My greatest personal inspiration at the Summit was Roshi Joan Halifax, of the Upaya Zen Center in Santa Fe. Having read her inspiring story of overcoming temporary childhood blindness and helping people with the transition of dying, I wanted so much to meet her and to get a better understanding of her essence and being, but missed her when elsewhere when she spoke at the local 2014 Wisdom Conference and BuddhaFest. For this Summit, as well, it was not clear whether her Saturday morning presence would work with my scheduled, but it was her very presence at the conference that made me try to get into the sold-out event and literally to sprint to the hotel and its conference room when an attendee at an outside food truck line this past Friday told me of sighting Joan Halifax just a few moments before.
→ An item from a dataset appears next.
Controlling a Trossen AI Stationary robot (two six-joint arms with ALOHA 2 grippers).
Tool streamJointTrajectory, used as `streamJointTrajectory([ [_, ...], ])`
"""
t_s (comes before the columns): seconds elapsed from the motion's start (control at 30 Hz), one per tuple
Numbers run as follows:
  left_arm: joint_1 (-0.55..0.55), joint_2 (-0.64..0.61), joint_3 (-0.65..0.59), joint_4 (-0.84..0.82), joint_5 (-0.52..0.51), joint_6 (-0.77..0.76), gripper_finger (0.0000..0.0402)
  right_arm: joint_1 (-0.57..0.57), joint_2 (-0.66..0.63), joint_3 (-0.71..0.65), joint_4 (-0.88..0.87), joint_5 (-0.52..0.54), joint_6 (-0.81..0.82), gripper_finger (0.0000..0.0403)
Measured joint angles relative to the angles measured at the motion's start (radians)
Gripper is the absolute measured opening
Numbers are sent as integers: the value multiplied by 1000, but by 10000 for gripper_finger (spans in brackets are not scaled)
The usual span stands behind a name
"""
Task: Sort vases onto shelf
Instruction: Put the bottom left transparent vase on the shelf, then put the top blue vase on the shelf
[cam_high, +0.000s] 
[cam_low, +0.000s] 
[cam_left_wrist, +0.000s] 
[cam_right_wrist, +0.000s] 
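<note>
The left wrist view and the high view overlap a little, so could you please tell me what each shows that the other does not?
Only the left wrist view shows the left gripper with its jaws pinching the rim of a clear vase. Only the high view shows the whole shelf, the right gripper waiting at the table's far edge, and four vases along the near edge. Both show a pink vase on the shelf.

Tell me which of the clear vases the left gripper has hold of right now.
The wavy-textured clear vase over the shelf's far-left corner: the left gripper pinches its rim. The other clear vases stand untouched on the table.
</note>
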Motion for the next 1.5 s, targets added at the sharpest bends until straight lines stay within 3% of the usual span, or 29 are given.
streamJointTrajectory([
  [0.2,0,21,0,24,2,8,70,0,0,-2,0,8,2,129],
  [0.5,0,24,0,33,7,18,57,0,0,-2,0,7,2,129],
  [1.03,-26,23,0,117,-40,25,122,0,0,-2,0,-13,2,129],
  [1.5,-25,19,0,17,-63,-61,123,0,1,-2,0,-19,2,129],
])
Then I met Joan Halifax later that afternoon, bowed in appreciation to her, and handed her an origami peace crane. Her presence and persona are infectuous for spreading compassion.The next morning, Saturday, I sat in on her 8:00 a.m. meditation session, and then during her keynote morning address, felt her message and commitment for compassion in just about every cell of my body, as her voice nearly trembled with her complete commitment for making compassion go viral. For me, compassion is powerful when I have compassion for myself and my opponents, on the path of not letting others set nor schedule any upset for me, and being at once compassionate and tough as nails.
I marveled as I met person after person whose organizations had supported their attendance at this conference, including a professional at Lockheed Martin, a professional at the National Park Service, and employees with the Fairfax and Alexandria, Virginia governments. I met people who attended from overseas in order to bring mindfulness programs to their home countries of India, Ethiopia and Israel.
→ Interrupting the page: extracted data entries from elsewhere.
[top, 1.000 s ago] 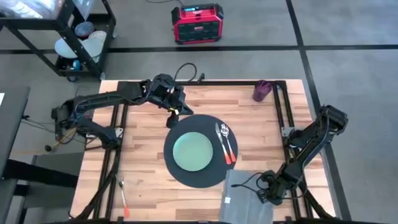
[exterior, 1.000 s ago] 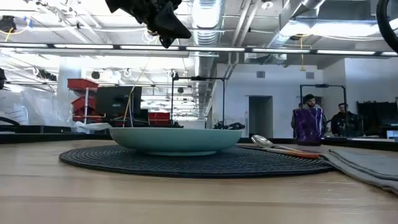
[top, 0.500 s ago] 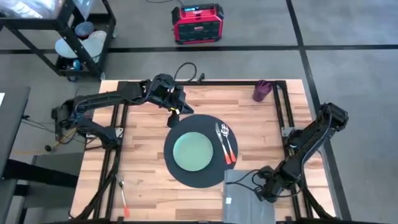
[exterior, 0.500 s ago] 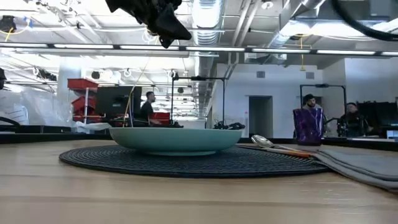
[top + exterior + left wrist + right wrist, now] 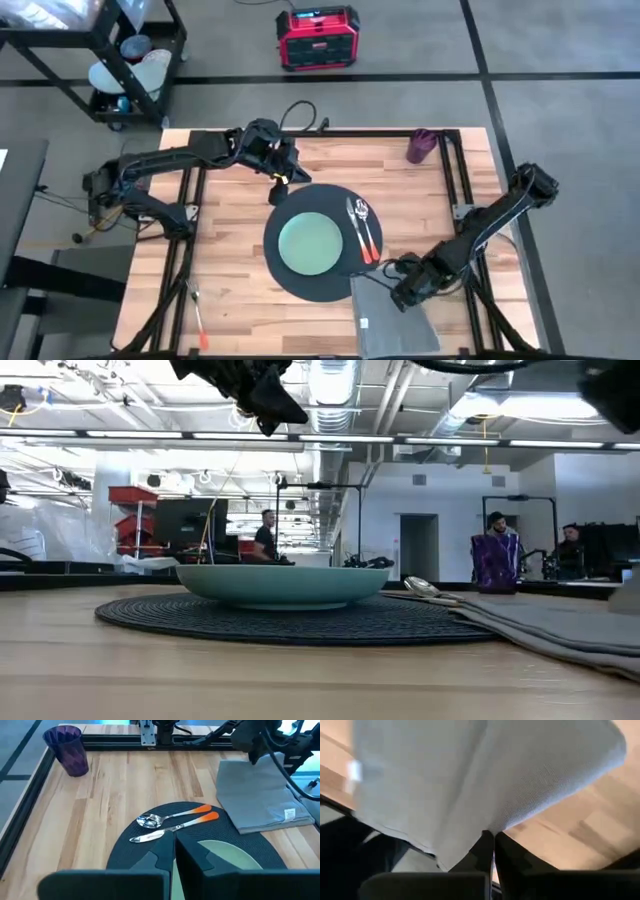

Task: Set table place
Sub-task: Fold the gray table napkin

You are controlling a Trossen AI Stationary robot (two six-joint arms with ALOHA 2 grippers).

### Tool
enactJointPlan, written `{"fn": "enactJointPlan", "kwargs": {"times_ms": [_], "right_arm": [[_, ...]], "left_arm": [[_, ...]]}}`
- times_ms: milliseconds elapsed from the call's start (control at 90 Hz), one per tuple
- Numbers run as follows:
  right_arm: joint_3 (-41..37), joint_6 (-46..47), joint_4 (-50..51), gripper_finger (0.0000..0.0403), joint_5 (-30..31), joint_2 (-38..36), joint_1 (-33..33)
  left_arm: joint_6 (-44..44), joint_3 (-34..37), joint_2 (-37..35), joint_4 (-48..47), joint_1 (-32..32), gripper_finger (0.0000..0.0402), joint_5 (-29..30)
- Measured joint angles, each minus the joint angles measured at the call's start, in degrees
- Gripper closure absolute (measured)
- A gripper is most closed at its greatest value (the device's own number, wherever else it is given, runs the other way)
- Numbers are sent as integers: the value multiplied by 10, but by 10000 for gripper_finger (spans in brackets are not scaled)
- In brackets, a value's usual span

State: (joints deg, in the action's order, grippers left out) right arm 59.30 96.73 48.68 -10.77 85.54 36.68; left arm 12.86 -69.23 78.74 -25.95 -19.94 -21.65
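Left arm: extended across far table edge, gripper [image 5: 279, 184] fingers together, idle | Right arm: folded low, gripper [image 5: 398, 293] pinched closed.

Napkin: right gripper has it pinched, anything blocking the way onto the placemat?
Partly. The right gripper is shut on the napkin, whose corner already laps the placemat. The spoon and knife lie on the placemat's right side, and the plate fills the middle.

On the desk [image 5: 125, 785] a dark placemat [image 5: 125, 851] carries a green plate [image 5: 227, 854], with a spoon [image 5: 172, 815] and knife [image 5: 172, 827] (both orange-handled) beside it. A grey napkin [image 5: 255, 795] lies just past the mat, the right gripper [image 5: 255, 747] at its far edge. A purple cup [image 5: 66, 749] stands well apart.
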Motion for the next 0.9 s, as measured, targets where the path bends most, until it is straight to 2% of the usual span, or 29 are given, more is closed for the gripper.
{"fn": "enactJointPlan", "kwargs": {"times_ms": [511,733,900], "right_arm": [[2,-82,-78,403,32,6,-51],[2,-116,-137,403,19,48,-63],[2,-145,-152,403,4,52,-68]], "left_arm": [[1,0,0,0,0,401,0],[1,0,0,-1,0,401,-1],[2,0,0,-1,0,401,-1]]}}
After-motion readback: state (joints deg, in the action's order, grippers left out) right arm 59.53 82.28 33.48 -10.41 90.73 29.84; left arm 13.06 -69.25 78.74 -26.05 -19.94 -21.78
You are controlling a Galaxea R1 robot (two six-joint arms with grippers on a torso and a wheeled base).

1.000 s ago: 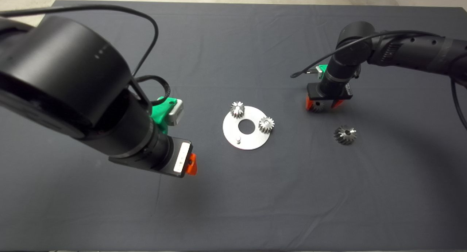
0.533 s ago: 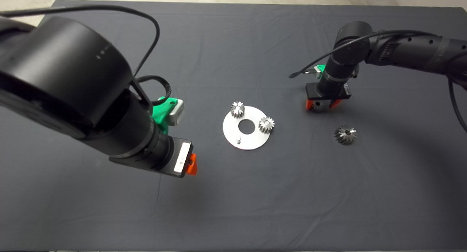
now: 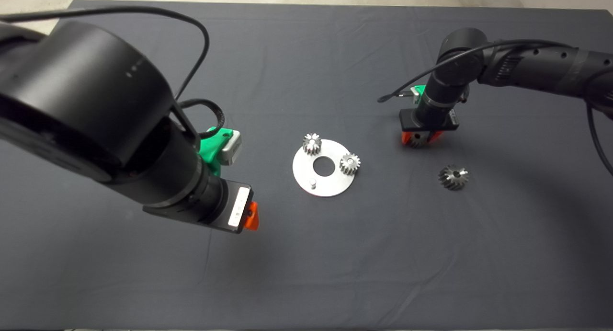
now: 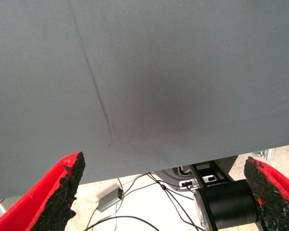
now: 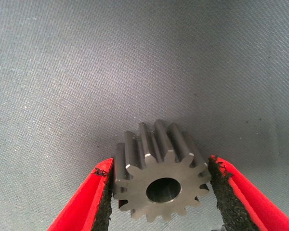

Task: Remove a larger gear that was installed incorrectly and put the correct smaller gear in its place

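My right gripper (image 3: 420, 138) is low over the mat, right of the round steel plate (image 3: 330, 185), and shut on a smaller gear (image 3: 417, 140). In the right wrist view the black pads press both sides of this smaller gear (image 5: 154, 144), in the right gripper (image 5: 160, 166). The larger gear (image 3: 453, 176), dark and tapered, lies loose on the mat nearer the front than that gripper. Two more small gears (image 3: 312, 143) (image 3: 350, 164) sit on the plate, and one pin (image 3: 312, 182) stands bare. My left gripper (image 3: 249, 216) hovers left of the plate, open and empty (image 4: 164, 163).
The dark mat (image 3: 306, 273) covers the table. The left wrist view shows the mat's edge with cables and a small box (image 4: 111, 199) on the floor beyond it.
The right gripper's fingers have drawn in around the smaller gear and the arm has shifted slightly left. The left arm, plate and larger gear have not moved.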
I reconnected three years later, with Gretchen Rohr, who had since become a magistrate judge at the District of Columbia Superior Court, and who continues to organize for mindfulness practice, currently including regular gatherings of those on the court payroll, but also with an eye to expanding into bringing interested prosecutors, criminal defense lawyers, alleged crime victims (and I forget if she included criminal defendants) together in the courthouse. I am in.
I was gripped by the story of Mo Edjali, co-founder/manager of the summit, who recounted that before he happened upon Jonathan Foust’s regular Arlington, Virginia, meditation sessions, Mo was a Gordon Gekko in the business world, with making money his only real value, before his business closed in the recession. Mo went as far in his pre-mindfulness days as to demand an employee within thirty seconds to explain why he should not be fired. Mo watched his clock ticking and fired the employee after thirty seconds.
Jeffrey Walker, Michael Carroll, Gregg Fischer and Mo Edjali all underlined through their experience how we lead and motivate best by being mindful and compassionate. Doing so might require more patience, time, and even investment of money, but deliver tremendously in positive returns, particularly in the medium and long run, as well as in the short run, with more people wanting to help the leader than working out of resentment or fear.
This summit has been another reminder that I have been on the right path to integrate high vibrations, , compassion, and non-duality into my personal and professional lives, and to recognize each person for their potential as allies for doing good things in this world.